Building Your First Clickstream Analytics Dashboard: An End-to-End Guide

The article you are about to read was originally published on GlassFlow Blog. GlassFlow provides serverless and production-ready streaming data pipelines setup for the data team.

Venturing into the world of data pipelines may feel daunting, especially when juggling several advanced technologies. Work with us as we create an analytics dashboard tailored for clickstream data, leveraging Python's Streamline, Apache Kafka, and Apache Pinot. Even if you're new to data pipelines, this comprehensive guide is here to help.
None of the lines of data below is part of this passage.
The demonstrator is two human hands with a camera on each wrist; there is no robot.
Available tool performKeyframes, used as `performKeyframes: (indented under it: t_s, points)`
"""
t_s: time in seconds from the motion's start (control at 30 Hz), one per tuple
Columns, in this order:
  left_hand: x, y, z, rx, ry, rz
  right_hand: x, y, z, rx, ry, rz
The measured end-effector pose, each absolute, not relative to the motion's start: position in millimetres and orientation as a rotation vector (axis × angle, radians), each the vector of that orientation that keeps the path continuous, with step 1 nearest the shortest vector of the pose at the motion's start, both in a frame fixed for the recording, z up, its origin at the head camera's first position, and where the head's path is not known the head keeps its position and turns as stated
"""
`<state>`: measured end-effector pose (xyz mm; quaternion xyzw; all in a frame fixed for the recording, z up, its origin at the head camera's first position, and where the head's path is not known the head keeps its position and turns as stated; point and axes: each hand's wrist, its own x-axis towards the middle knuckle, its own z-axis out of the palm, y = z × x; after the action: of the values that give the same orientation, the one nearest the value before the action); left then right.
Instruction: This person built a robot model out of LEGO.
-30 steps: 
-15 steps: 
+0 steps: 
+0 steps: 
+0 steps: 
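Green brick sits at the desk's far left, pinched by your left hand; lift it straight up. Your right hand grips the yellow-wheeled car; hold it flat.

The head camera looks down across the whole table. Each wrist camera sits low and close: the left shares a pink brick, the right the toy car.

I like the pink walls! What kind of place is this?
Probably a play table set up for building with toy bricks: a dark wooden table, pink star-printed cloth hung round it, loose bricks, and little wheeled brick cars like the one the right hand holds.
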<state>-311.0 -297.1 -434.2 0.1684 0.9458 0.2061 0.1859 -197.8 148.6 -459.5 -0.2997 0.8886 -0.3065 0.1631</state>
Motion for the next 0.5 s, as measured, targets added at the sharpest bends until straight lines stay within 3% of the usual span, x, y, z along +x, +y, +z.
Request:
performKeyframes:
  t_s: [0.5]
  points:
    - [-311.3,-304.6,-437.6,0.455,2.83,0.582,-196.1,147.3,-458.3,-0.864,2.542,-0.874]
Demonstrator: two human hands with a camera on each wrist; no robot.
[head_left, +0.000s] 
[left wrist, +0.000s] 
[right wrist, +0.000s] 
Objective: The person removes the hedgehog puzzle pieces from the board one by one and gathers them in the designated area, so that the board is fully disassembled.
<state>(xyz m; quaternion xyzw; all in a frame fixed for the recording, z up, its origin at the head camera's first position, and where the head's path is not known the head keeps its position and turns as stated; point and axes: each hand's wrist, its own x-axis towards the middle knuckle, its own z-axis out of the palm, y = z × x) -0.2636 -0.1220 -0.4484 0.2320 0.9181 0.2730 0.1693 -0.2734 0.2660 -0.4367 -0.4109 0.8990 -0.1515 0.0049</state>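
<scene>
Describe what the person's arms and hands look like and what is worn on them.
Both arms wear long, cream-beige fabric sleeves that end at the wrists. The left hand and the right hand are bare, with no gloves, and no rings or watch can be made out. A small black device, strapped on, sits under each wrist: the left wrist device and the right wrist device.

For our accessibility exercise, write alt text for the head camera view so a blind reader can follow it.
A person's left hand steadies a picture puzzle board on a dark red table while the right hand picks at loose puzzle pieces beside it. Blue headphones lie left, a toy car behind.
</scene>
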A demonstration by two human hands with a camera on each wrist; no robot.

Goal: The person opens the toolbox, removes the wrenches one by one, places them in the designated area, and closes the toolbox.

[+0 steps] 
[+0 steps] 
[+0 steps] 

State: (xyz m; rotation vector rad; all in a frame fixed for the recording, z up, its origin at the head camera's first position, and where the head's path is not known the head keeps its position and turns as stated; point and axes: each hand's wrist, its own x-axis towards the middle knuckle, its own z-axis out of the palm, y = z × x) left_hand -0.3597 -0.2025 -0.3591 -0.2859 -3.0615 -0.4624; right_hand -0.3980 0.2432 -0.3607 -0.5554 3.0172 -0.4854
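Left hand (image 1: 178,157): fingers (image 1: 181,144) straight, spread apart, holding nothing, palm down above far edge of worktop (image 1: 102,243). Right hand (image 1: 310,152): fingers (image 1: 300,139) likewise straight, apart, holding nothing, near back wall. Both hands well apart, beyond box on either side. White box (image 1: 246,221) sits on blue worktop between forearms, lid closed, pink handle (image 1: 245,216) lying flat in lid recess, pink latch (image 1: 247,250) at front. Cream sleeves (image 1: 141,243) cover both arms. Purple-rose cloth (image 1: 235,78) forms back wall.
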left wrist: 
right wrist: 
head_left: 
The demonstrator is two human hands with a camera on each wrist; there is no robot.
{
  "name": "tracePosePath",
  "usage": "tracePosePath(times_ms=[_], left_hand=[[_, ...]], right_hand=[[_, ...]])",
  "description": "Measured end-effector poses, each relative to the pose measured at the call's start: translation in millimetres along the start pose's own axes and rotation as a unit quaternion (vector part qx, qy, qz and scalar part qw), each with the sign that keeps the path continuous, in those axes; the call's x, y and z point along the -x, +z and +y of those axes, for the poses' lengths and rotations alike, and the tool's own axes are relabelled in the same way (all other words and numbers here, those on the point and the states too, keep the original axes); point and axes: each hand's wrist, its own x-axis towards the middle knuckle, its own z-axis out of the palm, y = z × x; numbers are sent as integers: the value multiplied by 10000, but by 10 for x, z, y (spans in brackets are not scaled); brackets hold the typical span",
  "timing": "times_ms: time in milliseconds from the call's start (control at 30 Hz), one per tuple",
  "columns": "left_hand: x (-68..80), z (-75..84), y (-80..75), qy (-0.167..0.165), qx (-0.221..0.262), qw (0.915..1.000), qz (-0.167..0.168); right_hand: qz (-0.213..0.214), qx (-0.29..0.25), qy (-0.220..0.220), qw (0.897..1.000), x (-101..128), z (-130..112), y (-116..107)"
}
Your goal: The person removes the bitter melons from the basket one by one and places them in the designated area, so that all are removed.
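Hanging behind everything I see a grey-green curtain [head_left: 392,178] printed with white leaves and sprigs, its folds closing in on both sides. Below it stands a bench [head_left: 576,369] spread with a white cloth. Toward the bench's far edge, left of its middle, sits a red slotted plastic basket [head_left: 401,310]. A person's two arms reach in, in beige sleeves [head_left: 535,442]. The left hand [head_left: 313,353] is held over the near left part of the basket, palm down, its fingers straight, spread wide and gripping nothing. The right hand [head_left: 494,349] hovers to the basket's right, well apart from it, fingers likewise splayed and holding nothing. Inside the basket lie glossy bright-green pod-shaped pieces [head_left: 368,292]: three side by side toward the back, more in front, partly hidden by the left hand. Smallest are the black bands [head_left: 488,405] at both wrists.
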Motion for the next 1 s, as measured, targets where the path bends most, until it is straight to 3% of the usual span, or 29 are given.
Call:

Overview - Build your first clickstream dashboard

By the end of this project, we will have built a simple dashboard that shows a funnel and Sankey chart. There are four components that we need to work on. First, we need to set up Apache Kafka and Pinot. Then, we will create some data to stream to our Kafka. Finally, we need to create a dashboard that visualizes the data we get from Pinot.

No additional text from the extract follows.